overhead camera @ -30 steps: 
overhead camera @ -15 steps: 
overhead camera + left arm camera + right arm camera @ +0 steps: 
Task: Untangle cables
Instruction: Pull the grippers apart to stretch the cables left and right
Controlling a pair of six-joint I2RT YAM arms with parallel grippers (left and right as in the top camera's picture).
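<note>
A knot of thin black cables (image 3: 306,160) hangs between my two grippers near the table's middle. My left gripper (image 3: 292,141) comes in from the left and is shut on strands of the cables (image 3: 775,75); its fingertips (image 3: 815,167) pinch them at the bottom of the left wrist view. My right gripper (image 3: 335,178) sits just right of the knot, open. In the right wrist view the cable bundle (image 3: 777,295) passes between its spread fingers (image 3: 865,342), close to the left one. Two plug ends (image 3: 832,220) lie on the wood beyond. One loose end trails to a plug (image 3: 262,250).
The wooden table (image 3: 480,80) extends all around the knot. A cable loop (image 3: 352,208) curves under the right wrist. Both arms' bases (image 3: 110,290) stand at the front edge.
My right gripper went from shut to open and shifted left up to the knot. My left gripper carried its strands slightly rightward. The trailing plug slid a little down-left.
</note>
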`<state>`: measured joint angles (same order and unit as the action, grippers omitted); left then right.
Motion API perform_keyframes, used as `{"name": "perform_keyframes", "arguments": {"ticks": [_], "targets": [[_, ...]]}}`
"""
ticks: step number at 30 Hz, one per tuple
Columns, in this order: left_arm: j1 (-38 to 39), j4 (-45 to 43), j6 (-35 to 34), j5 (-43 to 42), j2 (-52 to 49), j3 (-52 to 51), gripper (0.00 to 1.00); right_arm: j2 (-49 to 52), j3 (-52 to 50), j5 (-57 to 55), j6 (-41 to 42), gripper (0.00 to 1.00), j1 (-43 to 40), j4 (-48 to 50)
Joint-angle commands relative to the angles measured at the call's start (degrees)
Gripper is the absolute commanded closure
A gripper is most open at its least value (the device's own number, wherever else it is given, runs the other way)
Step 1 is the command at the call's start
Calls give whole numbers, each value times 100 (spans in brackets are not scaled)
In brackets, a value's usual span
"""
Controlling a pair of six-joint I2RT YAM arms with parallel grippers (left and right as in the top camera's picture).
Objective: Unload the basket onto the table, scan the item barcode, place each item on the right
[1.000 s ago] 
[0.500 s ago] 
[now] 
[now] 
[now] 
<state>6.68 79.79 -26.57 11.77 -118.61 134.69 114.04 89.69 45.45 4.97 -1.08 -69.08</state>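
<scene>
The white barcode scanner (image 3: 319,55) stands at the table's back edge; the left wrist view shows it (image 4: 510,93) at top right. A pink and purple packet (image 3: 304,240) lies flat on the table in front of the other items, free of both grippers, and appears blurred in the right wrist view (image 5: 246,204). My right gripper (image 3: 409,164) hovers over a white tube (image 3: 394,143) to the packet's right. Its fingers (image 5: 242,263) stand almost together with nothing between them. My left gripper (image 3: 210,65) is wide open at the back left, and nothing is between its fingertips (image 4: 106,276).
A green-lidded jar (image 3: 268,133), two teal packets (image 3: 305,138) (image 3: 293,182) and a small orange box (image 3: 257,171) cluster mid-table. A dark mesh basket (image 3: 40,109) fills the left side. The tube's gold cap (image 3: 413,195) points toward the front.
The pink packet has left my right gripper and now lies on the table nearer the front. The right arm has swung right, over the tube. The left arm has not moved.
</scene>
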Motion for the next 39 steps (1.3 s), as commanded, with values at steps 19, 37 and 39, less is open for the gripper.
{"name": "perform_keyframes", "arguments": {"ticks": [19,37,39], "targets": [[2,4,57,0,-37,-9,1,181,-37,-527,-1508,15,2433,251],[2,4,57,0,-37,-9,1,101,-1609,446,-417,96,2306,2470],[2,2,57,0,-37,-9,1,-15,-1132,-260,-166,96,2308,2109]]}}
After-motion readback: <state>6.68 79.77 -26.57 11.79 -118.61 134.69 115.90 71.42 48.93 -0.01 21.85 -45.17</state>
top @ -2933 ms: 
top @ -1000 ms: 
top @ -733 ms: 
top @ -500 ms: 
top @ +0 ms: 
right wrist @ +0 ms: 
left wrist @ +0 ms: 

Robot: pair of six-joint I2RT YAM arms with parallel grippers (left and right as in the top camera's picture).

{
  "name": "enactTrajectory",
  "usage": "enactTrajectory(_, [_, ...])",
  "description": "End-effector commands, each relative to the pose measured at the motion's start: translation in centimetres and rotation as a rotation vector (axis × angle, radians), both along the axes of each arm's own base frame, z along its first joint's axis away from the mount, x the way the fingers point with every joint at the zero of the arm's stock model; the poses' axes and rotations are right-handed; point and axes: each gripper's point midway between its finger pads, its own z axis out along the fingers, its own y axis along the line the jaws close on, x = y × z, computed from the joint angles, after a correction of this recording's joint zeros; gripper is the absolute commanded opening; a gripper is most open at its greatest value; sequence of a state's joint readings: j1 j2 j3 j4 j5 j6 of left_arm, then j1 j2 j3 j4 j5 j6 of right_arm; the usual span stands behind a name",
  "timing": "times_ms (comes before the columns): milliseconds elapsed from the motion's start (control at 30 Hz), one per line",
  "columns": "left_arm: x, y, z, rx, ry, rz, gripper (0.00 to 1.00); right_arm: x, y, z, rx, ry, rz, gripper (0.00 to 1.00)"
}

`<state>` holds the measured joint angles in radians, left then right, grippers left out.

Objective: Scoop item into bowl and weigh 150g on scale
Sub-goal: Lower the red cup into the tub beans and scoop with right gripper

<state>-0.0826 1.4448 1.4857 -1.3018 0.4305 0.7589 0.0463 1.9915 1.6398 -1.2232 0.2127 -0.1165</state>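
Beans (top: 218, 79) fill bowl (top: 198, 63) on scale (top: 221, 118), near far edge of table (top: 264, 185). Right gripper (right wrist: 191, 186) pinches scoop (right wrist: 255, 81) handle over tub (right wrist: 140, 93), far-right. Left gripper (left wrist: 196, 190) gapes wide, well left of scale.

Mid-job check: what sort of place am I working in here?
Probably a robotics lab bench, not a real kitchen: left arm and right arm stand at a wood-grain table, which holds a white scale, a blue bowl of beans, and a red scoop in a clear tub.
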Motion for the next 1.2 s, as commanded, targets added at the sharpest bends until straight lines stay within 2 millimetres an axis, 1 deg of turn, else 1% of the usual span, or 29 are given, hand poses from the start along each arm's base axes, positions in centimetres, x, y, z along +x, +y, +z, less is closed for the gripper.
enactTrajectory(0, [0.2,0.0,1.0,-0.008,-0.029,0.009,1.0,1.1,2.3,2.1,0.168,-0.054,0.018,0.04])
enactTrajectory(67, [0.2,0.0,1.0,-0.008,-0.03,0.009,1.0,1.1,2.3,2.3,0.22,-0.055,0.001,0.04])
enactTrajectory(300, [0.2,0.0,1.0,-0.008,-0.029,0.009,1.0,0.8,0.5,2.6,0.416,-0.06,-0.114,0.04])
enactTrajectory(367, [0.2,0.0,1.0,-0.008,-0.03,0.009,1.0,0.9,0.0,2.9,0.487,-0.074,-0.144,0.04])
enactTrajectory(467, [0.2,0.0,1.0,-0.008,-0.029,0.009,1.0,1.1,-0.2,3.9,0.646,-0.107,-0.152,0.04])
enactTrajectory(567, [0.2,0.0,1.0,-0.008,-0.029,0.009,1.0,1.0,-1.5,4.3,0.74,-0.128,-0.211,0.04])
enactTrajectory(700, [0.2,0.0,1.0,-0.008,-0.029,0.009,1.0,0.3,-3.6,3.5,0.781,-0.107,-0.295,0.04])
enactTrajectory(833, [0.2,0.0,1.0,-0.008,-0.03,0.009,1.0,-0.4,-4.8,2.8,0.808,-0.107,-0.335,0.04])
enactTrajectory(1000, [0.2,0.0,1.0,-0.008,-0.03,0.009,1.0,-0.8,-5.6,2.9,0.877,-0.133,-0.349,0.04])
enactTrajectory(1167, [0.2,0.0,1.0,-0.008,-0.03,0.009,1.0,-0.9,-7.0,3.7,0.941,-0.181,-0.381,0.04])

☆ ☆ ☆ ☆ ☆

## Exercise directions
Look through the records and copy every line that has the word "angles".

## Solution to the exercise
`<state>`: measured joint angles (same order and unit as the action, grippers omitted); left then right.
Joint-angle commands relative to the angles measured at the call's start (degrees)
  "description": "End-effector commands, each relative to the pose measured at the motion's start: translation in centimetres and rotation as a rotation vector (axis × angle, radians), both along the axes of each arm's own base frame, z along its first joint's axis away from the mount, x the way the fingers point with every joint at the zero of the arm's stock model; the poses' axes and rotations are right-handed; point and axes: each gripper's point midway between its finger pads, its own z axis out along the fingers, its own y axis along the line the jaws close on, x = y × z, computed from the joint angles, after a correction of this recording's joint zeros; gripper is the absolute commanded opening; a gripper is most open at its greatest value; sequence of a state's joint readings: j1 j2 j3 j4 j5 j6 of left_arm, then j1 j2 j3 j4 j5 j6 of right_arm; the usual span stands behind a name",
`<state>` holds the measured joint angles in radians, left then right, grippers left out.

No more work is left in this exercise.